The sky city infrastructure

Skybridges, skyways and skyplanes (elevated boulevards or fields) can provide the horizontal ligaments connecting the vertical bones of the new urban skeleton. The recent Skybridge conference in Dubai highlighted how far skybridge technology has come, and what it can now do.

To put it another way: skybridges are the new streets in the sky. These “horizon-scrapers” add elevated parallels to the perpendicular of the conventional skyscraper. Working together, they create the superstructure for new levels of urban life.

From elevator to MULTI-vator

If skybridge-connected skyscrapers are the form of the sky city, then human activity is the content. And what enables that human element to flow freely though this futuristic built environment is not the elevator, but something new: the MULTI system.

More than an elevator, the “MULTI” is designed to make transportation as easy at 50 stories as it is on the street. Maybe even easier.

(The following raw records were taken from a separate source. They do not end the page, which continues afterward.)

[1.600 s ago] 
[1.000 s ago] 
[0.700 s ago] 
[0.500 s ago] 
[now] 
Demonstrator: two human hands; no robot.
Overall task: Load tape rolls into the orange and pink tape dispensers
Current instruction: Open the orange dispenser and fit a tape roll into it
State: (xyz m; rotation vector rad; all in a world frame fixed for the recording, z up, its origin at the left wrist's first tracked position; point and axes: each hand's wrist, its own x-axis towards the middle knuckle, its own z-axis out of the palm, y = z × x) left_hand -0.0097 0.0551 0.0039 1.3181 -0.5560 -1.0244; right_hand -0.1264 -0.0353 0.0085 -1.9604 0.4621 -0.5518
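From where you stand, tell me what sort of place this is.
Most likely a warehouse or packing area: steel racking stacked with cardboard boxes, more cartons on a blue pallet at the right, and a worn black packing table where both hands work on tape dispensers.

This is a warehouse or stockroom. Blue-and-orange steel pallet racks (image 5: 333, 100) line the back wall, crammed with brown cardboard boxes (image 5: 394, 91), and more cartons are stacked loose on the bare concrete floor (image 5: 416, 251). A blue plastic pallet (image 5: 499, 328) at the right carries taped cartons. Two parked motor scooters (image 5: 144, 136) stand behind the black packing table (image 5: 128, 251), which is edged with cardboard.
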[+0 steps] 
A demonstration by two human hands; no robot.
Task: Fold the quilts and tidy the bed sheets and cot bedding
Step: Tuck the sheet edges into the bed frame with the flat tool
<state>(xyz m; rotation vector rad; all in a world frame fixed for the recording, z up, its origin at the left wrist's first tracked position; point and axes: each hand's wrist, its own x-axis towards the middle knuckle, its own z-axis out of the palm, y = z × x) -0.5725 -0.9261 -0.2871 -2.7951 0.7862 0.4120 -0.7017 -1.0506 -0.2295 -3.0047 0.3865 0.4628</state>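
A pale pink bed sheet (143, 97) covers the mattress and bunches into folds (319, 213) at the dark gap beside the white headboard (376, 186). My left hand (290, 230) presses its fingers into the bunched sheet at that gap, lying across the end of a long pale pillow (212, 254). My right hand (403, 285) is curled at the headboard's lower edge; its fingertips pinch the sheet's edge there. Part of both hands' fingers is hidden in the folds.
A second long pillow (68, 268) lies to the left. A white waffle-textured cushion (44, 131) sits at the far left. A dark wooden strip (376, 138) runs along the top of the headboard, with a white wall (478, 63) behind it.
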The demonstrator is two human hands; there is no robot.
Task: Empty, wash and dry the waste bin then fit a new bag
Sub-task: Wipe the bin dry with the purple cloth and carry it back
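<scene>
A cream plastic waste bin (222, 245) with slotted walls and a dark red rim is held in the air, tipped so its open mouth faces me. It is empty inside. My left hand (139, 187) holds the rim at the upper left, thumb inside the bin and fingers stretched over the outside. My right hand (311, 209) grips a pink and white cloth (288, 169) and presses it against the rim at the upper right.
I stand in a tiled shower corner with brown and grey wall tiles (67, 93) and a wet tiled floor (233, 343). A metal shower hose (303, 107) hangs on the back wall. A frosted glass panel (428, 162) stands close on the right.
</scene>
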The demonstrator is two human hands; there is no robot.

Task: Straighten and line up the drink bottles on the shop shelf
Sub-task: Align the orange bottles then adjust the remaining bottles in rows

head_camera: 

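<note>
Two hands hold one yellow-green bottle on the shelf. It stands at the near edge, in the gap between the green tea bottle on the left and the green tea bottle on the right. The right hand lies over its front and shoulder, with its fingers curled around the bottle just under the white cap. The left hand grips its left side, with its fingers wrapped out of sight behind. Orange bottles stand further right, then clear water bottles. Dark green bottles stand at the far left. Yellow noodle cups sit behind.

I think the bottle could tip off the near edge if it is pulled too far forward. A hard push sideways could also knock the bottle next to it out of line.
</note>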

Because MULTI uses linear motor technology that allows elevators to travel limitless distances without stopping.

But the truly revolutionary aspect of MULTI is that it can move both vertically and horizontally. And it’s easy to see ­how new mid-air streets linking skyscrapers at several levels would reduce traffic congestion on the ground, and improve the flow of people and goods throughout the metropolis.

Web Summit Future Cities

MULTI means many

As the name implies, the implications of MULTI are many. Combining horizontal with vertical movement means that the built environment can be radically reimagined. The design and construction of new buildings and cities will change, as architects and urban planners incorporate the new technology into their work.

In the meantime, MULTI already offers more conventional benefits, as well. For instance, it currently provides a 50% increase in transport capacity, while simultaneously reducing the elevator footprint in buildings. MULTI is already in operation at the thyssenkrupp elevator test tower in Rottweil, Germany, and will make its commercial debut at the East Side tower in Berlin in 2021.

The ripple effect

True technological innovations affect the world far beyond their primary area of use. For example, the creation of the smart mobile device completely changed how we communicate. That caused a ripple effect for the entire world of work, play and community. In a similar manner, the invention of the multi-directional MULTI will irrevocably alter how we live and move about in our cities. And the ultimate effects of that will be amazing.

Web Summit 2018

Web Summit started as a simple idea: to connect the technology community with all industries, old and new. The idea resonated, and Web Summit has grown to become the largest technology conference in the world.

The summit in Lisbon offers an elevated view of the future

The Web Summit in Lisbon brings together many of the best and the brightest in the world of technology. Every year, participants discuss revolutionary new developments that will reshape the world in the years ahead. This year, they will be discussing cities in the sky, and how a new type of elevator – like the original elevator long ago – will help us to overcome the challenges of urban growth, and move more boldly, more quickly, and more freely into the future.